### Data extract

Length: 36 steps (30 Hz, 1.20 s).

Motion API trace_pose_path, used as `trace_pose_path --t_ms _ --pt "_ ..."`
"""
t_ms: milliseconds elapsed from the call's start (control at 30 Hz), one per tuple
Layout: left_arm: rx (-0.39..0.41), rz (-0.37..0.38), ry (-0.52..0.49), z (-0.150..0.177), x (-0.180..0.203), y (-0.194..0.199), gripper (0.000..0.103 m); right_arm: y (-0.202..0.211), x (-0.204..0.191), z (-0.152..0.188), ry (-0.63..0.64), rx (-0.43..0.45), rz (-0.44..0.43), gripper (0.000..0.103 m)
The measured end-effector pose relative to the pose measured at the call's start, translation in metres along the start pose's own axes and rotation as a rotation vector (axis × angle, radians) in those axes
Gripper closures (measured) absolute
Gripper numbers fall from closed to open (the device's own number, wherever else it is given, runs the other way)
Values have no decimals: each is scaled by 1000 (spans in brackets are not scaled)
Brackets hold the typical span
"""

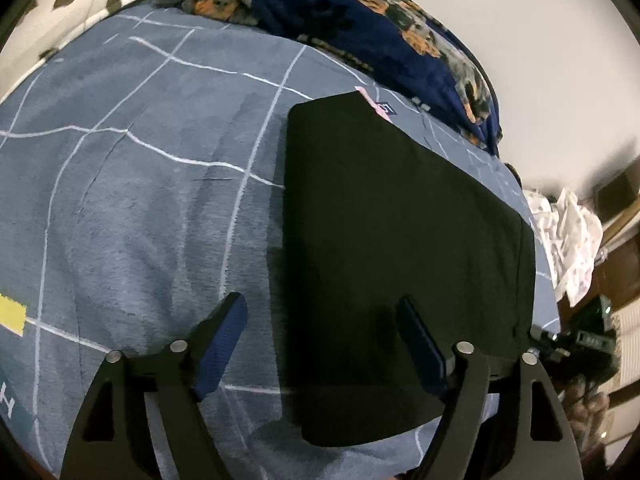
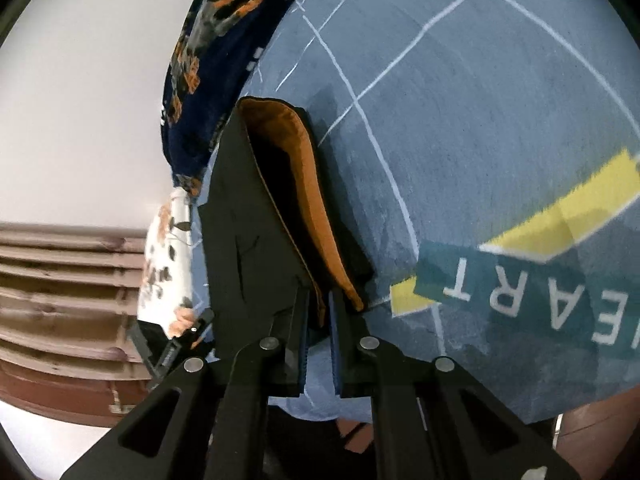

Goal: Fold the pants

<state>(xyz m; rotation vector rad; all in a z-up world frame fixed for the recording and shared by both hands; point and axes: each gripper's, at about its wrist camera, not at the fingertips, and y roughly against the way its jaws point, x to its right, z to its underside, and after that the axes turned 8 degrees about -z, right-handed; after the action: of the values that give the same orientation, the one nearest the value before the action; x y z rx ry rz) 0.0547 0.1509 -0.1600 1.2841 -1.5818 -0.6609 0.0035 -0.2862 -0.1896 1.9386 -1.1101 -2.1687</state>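
Black pants [image 1: 400,240] folded flat on a bed, one edge pinched by the right hand-held gripper [image 2: 320,312].

The pants lie as a dark rectangle on the blue-grey bedspread [image 1: 140,200] crossed by thin white lines; the right hand-held gripper is pressed together on a lifted edge, showing an orange lining [image 2: 296,168]; the left hand-held gripper [image 1: 324,336] is spread wide with nothing between its pads, one finger over the pants' near end, the other over bare bedspread; a navy flowered blanket [image 1: 360,12] is bunched along the far side by a pale wall [image 1: 560,60]; white patterned cloth [image 1: 568,240] sits past the bed's edge; the bedspread carries a yellow band and a teal patch [image 2: 520,280] with white letters reading "ART".
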Motion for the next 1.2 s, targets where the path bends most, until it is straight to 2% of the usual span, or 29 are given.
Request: trace_pose_path --t_ms 100,133,167,233,267,333,433,533,767,900,1000,1033,1100,1200 --pt "2 -17 -32 1 4 -1 22 3 -10 -2 29 23 46 89" --pt "-1 -15 -34 1 5 -1 22 4 -11 -2 29 28 69 84" --pt "-2 -12 -30 1 4 -1 22 4 -12 -2 29 34 89 73" --pt "-4 1 -16 0 2 -1 21 5 -15 -1 41 47 134 64" --pt "-5 10 -8 -1 0 -1 21 5 -15 -1 44 42 133 64" --pt "-6 18 0 -1 -1 -2 21 3 -14 -1 29 29 104 64" --pt "-8 20 -1 -1 -2 -2 21 -2 -15 -1 29 3 107 64" --pt "-11 17 -6 -2 -1 -2 20 -7 -16 1 20 -34 110 73" --pt "-7 20 -11 -1 0 -2 17 -4 -20 -2 -16 -39 73 80" --pt "-4 18 -19 -1 1 -3 16 -9 -21 -6 -24 -73 83 78" --pt "-5 19 -22 0 1 -2 16 -15 -19 -12 -57 -86 59 76" --pt "-7 22 -20 -1 1 -2 16 -16 -24 -13 -36 -81 64 76" --pt "-14 26 -11 -3 -1 -2 16 -18 -38 -13 14 -73 67 83" --pt "-8 29 23 -7 -9 1 16 -22 -71 -16 73 -73 -2 84"
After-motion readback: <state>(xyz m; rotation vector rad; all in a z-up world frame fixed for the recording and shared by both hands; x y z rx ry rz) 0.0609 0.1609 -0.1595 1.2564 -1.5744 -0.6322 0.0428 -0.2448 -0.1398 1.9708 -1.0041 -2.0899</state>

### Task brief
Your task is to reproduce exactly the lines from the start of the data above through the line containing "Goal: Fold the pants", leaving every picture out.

### Answer space
Length: 36 steps (30 Hz, 1.20 s).

Motion API trace_pose_path, used as `trace_pose_path --t_ms _ --pt "_ ..."`
"""
t_ms: milliseconds elapsed from the call's start (control at 30 Hz), one per tuple
Layout: left_arm: rx (-0.39..0.41), rz (-0.37..0.38), ry (-0.52..0.49), z (-0.150..0.177), x (-0.180..0.203), y (-0.194..0.199), gripper (0.000..0.103 m); right_arm: y (-0.202..0.211), x (-0.204..0.191), z (-0.152..0.188), ry (-0.63..0.64), rx (-0.43..0.45), rz (-0.44..0.43), gripper (0.000..0.103 m)
The measured end-effector pose relative to the pose measured at the call's start, translation in metres along the start pose's own axes and rotation as a rotation vector (axis × angle, radians) in those axes
Gripper closures (measured) absolute
Gripper numbers fall from closed to open (the device's own number, wherever else it is given, runs the other way)
Values have no decimals: each is scaled by 1000 (spans in brackets are not scaled)
Brackets hold the typical span
"""


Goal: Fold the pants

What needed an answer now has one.